[What the task asks] Return each line of the records below that contains the word "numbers".

Segment Start: Data shown

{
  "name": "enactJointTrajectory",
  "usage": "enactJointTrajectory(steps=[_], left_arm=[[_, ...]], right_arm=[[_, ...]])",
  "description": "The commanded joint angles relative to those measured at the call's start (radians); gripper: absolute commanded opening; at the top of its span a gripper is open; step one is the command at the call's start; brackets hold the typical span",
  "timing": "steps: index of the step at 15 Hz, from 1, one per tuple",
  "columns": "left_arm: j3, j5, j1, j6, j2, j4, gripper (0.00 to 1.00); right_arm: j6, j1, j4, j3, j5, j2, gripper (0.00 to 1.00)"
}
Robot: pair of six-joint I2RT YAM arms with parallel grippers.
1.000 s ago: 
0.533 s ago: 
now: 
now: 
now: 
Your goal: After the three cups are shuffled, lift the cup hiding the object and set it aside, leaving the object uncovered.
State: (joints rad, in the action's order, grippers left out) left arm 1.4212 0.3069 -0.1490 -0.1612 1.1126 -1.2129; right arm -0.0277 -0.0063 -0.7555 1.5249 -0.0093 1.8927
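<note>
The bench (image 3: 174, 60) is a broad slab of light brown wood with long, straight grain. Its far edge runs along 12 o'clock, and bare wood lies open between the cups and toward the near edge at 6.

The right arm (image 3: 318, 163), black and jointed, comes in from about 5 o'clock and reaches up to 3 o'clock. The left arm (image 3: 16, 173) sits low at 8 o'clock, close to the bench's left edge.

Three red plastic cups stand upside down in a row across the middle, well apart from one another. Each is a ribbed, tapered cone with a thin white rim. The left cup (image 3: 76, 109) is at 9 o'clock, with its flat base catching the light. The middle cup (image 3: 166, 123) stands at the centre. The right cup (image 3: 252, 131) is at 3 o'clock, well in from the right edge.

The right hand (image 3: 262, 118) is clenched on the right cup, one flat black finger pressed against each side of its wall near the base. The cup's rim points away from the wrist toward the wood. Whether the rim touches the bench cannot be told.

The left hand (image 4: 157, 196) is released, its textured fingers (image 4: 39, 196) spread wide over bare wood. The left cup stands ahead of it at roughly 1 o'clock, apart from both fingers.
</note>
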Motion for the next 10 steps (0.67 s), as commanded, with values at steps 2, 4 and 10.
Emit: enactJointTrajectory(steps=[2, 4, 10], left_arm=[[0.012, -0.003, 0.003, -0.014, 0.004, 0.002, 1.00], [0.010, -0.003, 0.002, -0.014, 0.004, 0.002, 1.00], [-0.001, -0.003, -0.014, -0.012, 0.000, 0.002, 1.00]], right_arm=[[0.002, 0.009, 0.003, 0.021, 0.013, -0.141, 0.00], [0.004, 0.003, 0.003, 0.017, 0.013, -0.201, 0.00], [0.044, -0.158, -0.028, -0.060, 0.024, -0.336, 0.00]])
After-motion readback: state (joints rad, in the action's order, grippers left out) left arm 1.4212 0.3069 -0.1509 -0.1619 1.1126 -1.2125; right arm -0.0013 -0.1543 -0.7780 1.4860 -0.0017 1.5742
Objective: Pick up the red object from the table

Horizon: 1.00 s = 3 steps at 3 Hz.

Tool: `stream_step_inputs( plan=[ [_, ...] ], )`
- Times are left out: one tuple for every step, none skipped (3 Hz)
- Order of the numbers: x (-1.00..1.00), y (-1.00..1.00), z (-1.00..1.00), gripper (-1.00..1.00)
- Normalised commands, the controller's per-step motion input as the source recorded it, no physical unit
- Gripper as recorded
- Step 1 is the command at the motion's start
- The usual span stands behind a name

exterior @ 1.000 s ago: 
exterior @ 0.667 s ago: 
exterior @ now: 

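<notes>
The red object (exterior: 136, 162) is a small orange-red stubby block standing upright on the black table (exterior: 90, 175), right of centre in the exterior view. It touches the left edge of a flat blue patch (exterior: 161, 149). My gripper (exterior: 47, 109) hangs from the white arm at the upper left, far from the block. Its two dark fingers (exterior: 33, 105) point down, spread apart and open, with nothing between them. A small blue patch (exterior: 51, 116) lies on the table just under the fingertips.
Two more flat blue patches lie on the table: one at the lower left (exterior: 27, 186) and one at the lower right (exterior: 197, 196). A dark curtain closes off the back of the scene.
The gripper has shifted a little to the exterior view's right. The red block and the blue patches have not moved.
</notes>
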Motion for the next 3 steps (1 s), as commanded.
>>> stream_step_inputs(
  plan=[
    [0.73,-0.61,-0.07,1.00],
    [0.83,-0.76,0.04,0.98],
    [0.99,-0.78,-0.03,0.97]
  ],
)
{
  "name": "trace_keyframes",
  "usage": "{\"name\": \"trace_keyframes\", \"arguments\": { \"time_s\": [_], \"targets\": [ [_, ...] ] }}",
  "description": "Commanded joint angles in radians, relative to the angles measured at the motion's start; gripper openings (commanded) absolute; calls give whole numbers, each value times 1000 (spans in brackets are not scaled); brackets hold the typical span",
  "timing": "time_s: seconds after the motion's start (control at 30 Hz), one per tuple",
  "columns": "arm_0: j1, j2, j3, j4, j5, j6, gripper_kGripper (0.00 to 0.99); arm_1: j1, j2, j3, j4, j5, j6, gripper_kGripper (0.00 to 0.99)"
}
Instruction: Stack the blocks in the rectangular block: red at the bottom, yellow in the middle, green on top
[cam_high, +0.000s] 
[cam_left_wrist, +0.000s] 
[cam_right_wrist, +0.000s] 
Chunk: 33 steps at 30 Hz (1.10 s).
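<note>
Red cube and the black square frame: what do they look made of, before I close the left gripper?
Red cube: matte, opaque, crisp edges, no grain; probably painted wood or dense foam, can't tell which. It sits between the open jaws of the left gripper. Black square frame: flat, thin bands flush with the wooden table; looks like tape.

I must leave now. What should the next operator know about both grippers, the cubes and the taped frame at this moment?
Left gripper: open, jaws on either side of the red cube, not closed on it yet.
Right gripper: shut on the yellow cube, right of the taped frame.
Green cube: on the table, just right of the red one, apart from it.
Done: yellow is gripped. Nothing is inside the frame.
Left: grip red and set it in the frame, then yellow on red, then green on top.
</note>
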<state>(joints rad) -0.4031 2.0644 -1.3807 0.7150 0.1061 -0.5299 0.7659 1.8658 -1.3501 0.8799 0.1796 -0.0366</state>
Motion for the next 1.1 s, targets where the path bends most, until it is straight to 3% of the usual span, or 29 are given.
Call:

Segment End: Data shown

[Written solution]
- Order of the numbers: x (-1.00..1.00), y (-1.00..1.00), z (-1.00..1.00), gripper (-1.00..1.00)
  "description": "Commanded joint angles in radians, relative to the angles measured at the motion's start; gripper openings (commanded) absolute; calls give whole numbers, each value times 1000 (spans in brackets are not scaled); brackets hold the typical span",

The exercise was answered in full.